◆ WHAT YOU WILL DO: Your answer should be the line containing "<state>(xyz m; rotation" and every line after it to the end of the records below, word for word.

SOURCE DATA START

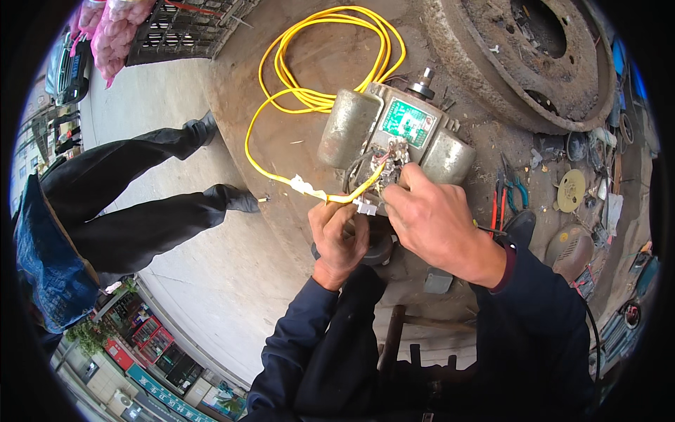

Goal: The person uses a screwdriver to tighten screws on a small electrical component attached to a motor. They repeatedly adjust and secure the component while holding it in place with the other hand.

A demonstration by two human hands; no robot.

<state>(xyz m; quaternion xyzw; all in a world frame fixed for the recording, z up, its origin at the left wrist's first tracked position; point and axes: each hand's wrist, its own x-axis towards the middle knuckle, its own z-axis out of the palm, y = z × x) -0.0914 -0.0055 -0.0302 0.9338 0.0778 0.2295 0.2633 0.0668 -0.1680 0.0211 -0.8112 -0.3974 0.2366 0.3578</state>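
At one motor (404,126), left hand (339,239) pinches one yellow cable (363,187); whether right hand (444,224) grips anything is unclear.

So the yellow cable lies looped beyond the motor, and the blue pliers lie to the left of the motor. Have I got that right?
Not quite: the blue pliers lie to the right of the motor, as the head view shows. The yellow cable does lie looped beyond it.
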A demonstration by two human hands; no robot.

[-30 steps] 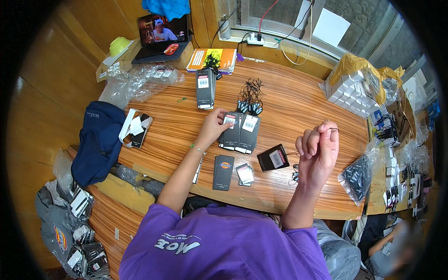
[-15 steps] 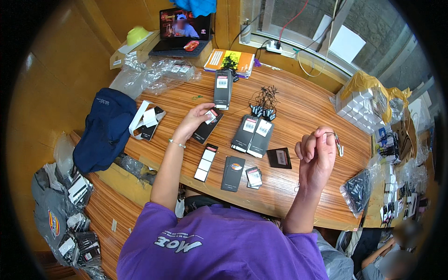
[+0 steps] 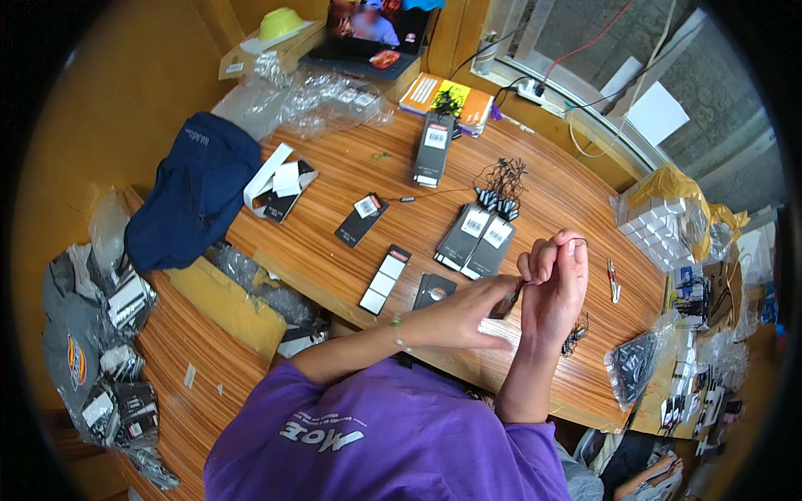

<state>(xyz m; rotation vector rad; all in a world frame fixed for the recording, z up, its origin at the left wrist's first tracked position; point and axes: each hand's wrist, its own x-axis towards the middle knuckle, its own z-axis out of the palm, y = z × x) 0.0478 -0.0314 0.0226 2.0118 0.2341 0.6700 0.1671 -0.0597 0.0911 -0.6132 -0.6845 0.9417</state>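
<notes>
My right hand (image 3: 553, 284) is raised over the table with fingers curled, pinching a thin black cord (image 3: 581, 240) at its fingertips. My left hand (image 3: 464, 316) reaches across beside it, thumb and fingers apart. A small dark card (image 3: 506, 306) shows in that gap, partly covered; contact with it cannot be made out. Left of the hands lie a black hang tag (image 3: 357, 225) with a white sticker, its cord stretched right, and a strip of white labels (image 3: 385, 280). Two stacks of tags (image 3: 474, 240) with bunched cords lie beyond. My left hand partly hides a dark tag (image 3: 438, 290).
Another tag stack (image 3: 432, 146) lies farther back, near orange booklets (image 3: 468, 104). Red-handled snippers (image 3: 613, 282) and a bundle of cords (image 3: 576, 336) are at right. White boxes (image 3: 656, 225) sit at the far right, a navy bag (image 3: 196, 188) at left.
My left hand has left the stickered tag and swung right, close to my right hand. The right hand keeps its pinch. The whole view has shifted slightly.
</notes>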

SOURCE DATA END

◆ TASK ANSWER:
<state>(xyz m; rotation vector rad; all in a world frame fixed for the recording, z up, its origin at the left wrist's first tracked position; point and axes: each hand's wrist, its own x-axis towards the middle knuckle, its own z-axis out of the palm, y = z × x) 0.0478 -0.0314 0.0226 2.0118 0.2341 0.6700 0.1671 -0.0597 0.0911 -0.6132 -0.6845 0.9417</state>
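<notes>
My right hand (image 3: 553, 284) is raised over the table with fingers curled, pinching a thin black cord (image 3: 581, 240) at its fingertips. My left hand (image 3: 464, 316) reaches across beside it, thumb and fingers apart. A small dark card (image 3: 506, 306) shows in that gap, partly covered; contact with it cannot be made out. Left of the hands lie a black hang tag (image 3: 357, 225) with a white sticker, its cord stretched right, and a strip of white labels (image 3: 385, 280). Two stacks of tags (image 3: 474, 240) with bunched cords lie beyond. My left hand partly hides a dark tag (image 3: 438, 290).
Another tag stack (image 3: 432, 146) lies farther back, near orange booklets (image 3: 468, 104). Red-handled snippers (image 3: 613, 282) and a bundle of cords (image 3: 576, 336) are at right. White boxes (image 3: 656, 225) sit at the far right, a navy bag (image 3: 196, 188) at left.
My left hand has left the stickered tag and swung right, close to my right hand. The right hand keeps its pinch. The whole view has shifted slightly.
</notes>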

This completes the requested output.